By Amy H.
Canning is one of my family’s favorite summertime activities. I can still remember the first time we chose this method for preserving food. My husband and I were students at BYU. We drove past a fruit stand one afternoon. There was a great deal on peaches. Kevin suggested we can some.
I admit I was totally overwhelmed at the idea of canning! I knew you had to follow strict methods of preserving, being careful to have the food at the right temperature, and to make sure the equipment was properly sterilized. The first thing that came to mind was “Botulism”!
I agreed to preserve the peaches if we did some canning and some freezing. I felt freezing was easier and safer. My mother had a big chest freezer when I was young and we always used that method. To my surprise, I found that canning was much easier than I had expected. It took pre-planning. We had to make sure to have rings, lids, jars, and a large pan with a rack in the bottom. The peaches sure did taste great that winter. And they looked beautiful on the kitchen shelves of that little student apartment.
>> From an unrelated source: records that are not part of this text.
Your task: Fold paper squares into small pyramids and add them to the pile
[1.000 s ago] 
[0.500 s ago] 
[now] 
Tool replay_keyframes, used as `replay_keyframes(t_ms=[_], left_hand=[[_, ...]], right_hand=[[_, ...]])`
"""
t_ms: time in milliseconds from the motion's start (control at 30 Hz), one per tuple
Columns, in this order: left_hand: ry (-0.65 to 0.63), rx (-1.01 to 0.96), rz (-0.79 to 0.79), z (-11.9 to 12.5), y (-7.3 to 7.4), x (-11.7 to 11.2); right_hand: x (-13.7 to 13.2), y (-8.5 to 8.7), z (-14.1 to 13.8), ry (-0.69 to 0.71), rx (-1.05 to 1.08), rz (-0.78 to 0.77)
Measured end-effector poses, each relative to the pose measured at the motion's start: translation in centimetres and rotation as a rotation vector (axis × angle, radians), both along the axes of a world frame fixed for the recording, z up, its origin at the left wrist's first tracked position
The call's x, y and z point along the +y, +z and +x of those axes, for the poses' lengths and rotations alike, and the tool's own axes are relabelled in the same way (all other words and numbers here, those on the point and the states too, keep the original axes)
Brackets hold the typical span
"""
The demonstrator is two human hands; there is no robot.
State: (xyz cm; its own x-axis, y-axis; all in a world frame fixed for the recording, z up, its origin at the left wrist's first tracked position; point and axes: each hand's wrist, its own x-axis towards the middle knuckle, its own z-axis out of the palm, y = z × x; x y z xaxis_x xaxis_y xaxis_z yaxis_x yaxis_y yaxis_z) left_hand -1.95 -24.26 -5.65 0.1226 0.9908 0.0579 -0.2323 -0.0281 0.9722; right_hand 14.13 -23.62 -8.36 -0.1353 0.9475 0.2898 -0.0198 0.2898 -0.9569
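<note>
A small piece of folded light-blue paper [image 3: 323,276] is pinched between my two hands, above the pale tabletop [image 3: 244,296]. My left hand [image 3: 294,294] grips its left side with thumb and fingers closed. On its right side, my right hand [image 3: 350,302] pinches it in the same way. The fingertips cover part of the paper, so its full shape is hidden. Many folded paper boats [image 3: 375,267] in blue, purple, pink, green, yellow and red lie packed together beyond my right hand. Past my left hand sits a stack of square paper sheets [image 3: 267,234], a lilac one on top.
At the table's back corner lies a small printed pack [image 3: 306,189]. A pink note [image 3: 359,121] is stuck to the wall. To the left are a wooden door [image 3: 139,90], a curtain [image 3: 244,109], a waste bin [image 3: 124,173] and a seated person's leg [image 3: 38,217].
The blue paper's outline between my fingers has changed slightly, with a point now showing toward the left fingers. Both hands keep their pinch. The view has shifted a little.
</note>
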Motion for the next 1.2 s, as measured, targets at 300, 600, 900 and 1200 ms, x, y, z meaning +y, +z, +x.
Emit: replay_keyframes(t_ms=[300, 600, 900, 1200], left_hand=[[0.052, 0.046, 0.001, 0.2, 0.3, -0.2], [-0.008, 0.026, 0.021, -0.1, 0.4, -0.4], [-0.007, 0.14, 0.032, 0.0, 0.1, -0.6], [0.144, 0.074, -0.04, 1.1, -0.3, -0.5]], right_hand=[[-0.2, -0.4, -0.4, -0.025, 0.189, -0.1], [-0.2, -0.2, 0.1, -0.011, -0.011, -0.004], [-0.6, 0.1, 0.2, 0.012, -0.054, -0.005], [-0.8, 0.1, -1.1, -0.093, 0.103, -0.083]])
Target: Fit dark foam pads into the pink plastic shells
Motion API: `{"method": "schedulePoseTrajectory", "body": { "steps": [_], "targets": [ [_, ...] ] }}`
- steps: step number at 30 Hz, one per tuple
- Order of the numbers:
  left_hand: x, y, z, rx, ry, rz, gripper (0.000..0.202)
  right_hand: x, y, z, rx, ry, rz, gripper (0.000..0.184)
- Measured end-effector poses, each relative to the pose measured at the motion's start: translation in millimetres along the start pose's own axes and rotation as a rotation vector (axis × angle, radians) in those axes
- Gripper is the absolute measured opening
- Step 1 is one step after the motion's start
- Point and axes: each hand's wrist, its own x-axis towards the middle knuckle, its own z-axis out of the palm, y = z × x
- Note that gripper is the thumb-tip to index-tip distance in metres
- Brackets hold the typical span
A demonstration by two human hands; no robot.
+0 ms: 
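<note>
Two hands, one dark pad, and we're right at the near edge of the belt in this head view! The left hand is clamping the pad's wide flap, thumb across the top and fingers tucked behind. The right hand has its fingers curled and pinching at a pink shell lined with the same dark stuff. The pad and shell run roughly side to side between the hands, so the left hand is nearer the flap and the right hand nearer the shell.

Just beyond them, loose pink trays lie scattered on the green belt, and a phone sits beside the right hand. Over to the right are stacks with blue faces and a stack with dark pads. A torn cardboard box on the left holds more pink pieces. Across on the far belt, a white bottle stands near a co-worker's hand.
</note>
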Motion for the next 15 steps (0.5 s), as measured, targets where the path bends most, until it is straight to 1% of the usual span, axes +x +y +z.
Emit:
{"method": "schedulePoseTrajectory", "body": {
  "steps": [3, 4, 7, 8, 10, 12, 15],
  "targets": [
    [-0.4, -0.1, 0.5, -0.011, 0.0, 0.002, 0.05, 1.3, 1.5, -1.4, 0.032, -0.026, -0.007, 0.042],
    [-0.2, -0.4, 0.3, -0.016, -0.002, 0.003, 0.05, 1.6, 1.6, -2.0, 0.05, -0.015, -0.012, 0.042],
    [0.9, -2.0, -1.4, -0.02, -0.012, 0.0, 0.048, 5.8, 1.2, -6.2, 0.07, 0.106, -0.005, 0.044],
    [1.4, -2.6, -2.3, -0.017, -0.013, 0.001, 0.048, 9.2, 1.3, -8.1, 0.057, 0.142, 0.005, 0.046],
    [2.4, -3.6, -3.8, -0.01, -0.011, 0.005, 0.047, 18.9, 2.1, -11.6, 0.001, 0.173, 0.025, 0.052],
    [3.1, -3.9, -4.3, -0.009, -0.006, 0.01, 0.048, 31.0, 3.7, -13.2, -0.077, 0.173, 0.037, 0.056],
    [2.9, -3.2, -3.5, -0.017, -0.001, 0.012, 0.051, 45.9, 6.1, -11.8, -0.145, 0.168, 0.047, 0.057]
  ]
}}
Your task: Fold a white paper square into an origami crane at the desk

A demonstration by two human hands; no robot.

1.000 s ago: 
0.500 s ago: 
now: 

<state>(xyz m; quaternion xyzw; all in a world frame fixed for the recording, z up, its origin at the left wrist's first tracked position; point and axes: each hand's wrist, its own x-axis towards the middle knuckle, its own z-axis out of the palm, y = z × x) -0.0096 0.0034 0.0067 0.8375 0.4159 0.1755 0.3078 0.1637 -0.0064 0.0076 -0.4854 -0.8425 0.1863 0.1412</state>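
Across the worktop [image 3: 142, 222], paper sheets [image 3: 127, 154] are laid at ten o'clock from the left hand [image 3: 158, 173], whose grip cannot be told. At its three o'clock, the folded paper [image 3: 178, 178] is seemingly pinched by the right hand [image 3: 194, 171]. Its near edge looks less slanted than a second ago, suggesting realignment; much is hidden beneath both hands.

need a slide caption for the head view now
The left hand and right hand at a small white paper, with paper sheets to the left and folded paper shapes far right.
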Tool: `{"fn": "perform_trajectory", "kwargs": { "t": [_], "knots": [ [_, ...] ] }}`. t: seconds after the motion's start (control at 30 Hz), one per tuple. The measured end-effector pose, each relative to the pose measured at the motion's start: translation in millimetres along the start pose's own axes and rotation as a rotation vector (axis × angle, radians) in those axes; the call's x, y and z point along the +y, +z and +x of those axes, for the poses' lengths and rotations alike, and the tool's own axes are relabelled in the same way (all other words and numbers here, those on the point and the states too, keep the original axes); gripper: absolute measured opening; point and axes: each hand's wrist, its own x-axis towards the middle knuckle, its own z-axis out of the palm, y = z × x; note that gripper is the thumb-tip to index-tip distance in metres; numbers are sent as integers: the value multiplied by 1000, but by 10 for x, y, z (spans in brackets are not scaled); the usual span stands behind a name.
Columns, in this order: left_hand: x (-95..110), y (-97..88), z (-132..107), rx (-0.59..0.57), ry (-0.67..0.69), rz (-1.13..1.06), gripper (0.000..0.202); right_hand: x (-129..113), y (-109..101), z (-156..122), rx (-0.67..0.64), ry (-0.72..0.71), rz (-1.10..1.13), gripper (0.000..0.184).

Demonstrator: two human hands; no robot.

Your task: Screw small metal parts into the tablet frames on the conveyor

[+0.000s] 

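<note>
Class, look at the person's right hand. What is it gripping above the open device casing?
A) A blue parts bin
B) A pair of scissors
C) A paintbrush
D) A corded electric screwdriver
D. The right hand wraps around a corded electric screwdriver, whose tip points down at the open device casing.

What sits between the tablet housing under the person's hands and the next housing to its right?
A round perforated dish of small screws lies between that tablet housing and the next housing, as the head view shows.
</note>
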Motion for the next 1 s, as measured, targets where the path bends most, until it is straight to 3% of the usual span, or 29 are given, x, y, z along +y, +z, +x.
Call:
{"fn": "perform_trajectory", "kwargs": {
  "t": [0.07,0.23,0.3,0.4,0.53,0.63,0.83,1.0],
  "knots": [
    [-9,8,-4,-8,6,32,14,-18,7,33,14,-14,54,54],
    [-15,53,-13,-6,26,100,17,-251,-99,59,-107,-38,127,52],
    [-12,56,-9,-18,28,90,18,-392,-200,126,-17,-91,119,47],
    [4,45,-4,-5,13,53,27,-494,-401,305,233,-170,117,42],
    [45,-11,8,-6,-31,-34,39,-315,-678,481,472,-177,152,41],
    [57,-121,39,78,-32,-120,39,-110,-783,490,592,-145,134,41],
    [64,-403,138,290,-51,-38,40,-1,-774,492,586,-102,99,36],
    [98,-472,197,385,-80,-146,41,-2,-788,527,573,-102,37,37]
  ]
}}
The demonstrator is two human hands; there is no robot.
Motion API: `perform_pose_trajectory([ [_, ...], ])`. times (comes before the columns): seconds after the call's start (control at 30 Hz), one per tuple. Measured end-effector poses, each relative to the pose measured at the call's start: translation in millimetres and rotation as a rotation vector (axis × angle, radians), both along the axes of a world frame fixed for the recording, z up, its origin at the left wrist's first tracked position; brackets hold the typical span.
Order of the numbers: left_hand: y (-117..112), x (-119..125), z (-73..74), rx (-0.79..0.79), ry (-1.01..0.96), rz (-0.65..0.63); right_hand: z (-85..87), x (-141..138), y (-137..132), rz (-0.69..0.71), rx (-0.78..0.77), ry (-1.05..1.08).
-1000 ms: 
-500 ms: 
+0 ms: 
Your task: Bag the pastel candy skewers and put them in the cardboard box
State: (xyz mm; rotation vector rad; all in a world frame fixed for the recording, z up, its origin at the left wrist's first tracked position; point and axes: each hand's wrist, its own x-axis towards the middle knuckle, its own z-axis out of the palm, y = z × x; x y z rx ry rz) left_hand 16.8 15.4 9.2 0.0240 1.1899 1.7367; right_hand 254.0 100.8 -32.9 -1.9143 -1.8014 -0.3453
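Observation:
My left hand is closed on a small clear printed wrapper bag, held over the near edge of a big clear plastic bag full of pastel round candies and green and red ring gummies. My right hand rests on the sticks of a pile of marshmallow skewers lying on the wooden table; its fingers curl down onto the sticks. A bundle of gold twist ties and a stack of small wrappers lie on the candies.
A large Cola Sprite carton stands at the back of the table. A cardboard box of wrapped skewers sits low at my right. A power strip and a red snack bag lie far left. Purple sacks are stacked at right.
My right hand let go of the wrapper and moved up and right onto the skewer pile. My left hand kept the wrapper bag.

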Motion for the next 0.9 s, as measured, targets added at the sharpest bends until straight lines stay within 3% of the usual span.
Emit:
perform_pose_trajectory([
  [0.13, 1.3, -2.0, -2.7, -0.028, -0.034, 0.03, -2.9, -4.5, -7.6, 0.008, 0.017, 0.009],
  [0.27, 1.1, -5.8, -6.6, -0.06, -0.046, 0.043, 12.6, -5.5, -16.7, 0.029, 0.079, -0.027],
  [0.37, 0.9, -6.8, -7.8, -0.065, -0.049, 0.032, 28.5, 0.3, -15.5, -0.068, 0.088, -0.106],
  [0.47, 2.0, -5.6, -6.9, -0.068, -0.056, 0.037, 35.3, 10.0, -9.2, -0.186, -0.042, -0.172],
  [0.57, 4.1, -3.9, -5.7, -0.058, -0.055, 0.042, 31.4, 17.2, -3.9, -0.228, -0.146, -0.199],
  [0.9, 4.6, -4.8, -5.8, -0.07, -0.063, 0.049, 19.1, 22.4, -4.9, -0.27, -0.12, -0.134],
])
When we moved to Oregon we continued with canning. We have limited space so the jars are perfect. I don’t need a big freezer or lots of storage space. The shelves in one cupboard hold finished products. I also store jars in the laundry room. We almost always can items that we get from friends, neighbors, our garden, or from heading out into woods to pick. We have canned plums, peaches, apples, tomatoes, salsa, blackberries, strawberries and many types of jellies and syrups.
My kids love the jelly. I don’t remember the last time I purchased a jar from the store. I enjoy sharing low sugar jellies with friends and opening a jar of salsa in the middle of the winter. Tarragon pickles were a big hit with my family last year. They were delicious and easy! I finally purchased a pressure canner and added vegetables and meats to our canning experience. My family enjoyed the taste and convenience of home made soup.
Canning is easy! If you are going to can I recommend purchasing or borrowing a canner, a steam juicer, the Ball Blue Book of Preserving, and plenty of rings, lids, and jars.
I suggest starting with jelly making. It is easy and there are directions in every box of pectin. You can experiment with recipes as you become more proficient. If summer time is busy for you, can the juice from fruit then make jelly in the fall or winter. Tomatoes are also really easy to can.
Give canning a try. You may discover, like me, that it is fun, easy, and rewarding!